Jesús crucificado es la Puerta abierta al Reino de los cielos, porque su
Corazón ha sido traspasado por la lanza del soldado romano, y es por esa Puerta
abierta, que es su Corazón abierto por el acero de la lanza, por donde debemos
entrar los cristianos, si queremos llegar al Reino de Dios. No hay otra puerta
ni otro acceso al Reino de Dios sino es por la Puerta de Dios, el Sagrado Corazón
de Jesús traspasado por la lanza.
“Traten
de entrar por la puerta estrecha, porque les aseguro que muchos querrán entrar
y no lo conseguirán”. La Puerta por la que se entra al Reino es estrecha,
porque es el Corazón traspasado de Jesús, cuya herida abierta ha sido provocada
por el frío y duro acero de la lanza. Es una Puerta estrecha, porque la herida
es pequeña, aunque lo suficientemente grande como para que se derrame sobre las
almas el océano infinito de amor misericordioso y eterno que inflama al Corazón
de Jesús, pero es una herida pequeña cuando de entrar por ella se trata: para
entrar al Sagrado Corazón de Jesús, hay que pasar por la herida abierta de su
costado y por ahí no puede pasar quien está inflado por el orgullo; por la
herida abierta del Corazón traspasado de Jesús no puede pasar quien está
henchido por la soberbia y el amor propio.
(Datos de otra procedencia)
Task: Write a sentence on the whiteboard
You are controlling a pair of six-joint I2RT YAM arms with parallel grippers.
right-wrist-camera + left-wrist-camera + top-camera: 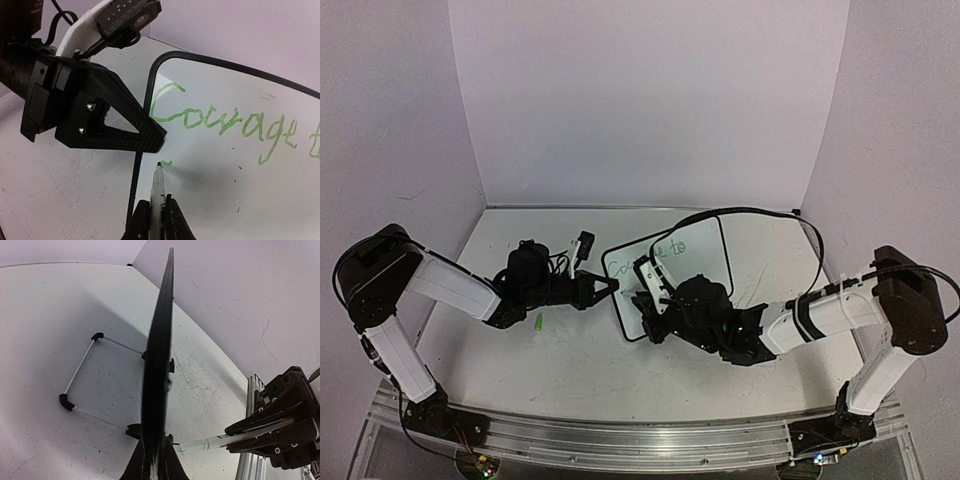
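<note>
Soft, even light casts faint shadows; the left wrist view shows the whiteboard [159, 340] edge blurred close-up.

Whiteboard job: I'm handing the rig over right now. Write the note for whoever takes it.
Grippers: the left gripper is shut on the whiteboard, at the edge where the lines begin. The right gripper is shut on the marker, its tip on the board at the start of line two.
Done: the sentence has its first line, "Courage to", in green, and a small stroke below it.
Left: the rest of line two.
Also: a small green piece, probably the cap, lies on the table by the left arm.
</note>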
Por esta Puerta estrecha no se puede
pasar cargado de bienes materiales, de oro, de plata, de afición a la
concupiscencia carnal; por esta Puerta se ingresa a un camino, a un sendero
estrecho, en subida, difícil de transitar, porque además de ser en subida, se
debe cargar la cruz de todos los días; es un sendero arduo, a cuyos lados hay
filosas piedras y plantas espinosas que arrancan jirones de piel y provocan
heridas cortantes a quienes, por el peso de la cruz, trastabillan y caen; es un
sendero que es imposible de extraviarse, porque es único, en subida y porque
está señalado su recorrido por la Sangre Preciosísima del Cordero, que va
delante de todos, y que cae a borbotones de su Cuerpo herido; este sendero, al
que conduce la Puerta estrecha, finaliza en la cima de un monte, el Monte
Calvario, en donde se da muerte al hombre viejo, para que pueda nacer el hombre
nuevo, el hombre nacido de lo alto, del agua y del Espíritu, el hombre que vive
con una vida nueva, la vida de los hijos de Dios, la vida de los hijos de la
Luz; el que entra por la Puerta estrecha, carga la cruz hasta el Calvario,
muere al hombre viejo y nace al hombre nuevo, y así está listo para emprender
la Pascua, el “paso” de esta vida a la otra, a algo más grande que el Reino de
los cielos, el seno del eterno Padre, al que llega, conducido por el Hijo, en
el Amor del Espíritu Santo.
“Traten
de entrar por la puerta estrecha, porque les aseguro que muchos querrán entrar
y no lo conseguirán”. Si Jesús nos ofrece pasar por una Puerta estrecha, que es
su Corazón traspasado, el mundo también nos ofrece una puerta, pero se trata de
una puerta distinta a la de Jesucristo: es una puerta ancha, fácil de
traspasar; una puerta que conduce a un camino pavimentado, fácil de recorrer,
un camino en donde no hay que negarse ningún placer terreno, un camino en el
que todas las pasiones y todas las concupiscencias son satisfechas, un camino
fácil de recorrer porque no hay que llevar el peso de la cruz, la cual se
abandona a los costados del camino, un camino atractivo, lleno de luces de
colores, de pantallas de televisión que ofrecen programas sensuales, en donde
todos ríen a carcajadas por los dobles sentidos, un camino en donde no hay
necesidad de pensar ni en Dios ni en su Mesías, porque aquí no tienen importancia
sus Mandamientos, y por lo tanto tampoco importa el prójimo con sus
necesidades, sino que lo único que importa es el “yo” egoísta y mezquino, que
sólo piensa en sí mismo; un camino en el que todo el mundo es feliz, con una
felicidad pasajera, hecha de risotadas y carcajadas que se ríen de lo sagrado y
de todo lo bueno, pero que termina en llanto inconsolable, cuando el camino
empieza a deslizarse hacia abajo y finaliza en un gran abismo de fuego, del que
nadie sale nunca más, y en donde no existe el Amor de Dios, porque Dios, que es
Amor, está ausente con su Amor, aunque está Presente con su implacable Justicia
Divina, y en donde los condenados y los ángeles caídos, llenos de odio
implacable a los que caen en este abismo, son la compañía eterna de quienes no
quisieron entrar por la Puerta estrecha, el Corazón traspasado de Jesús.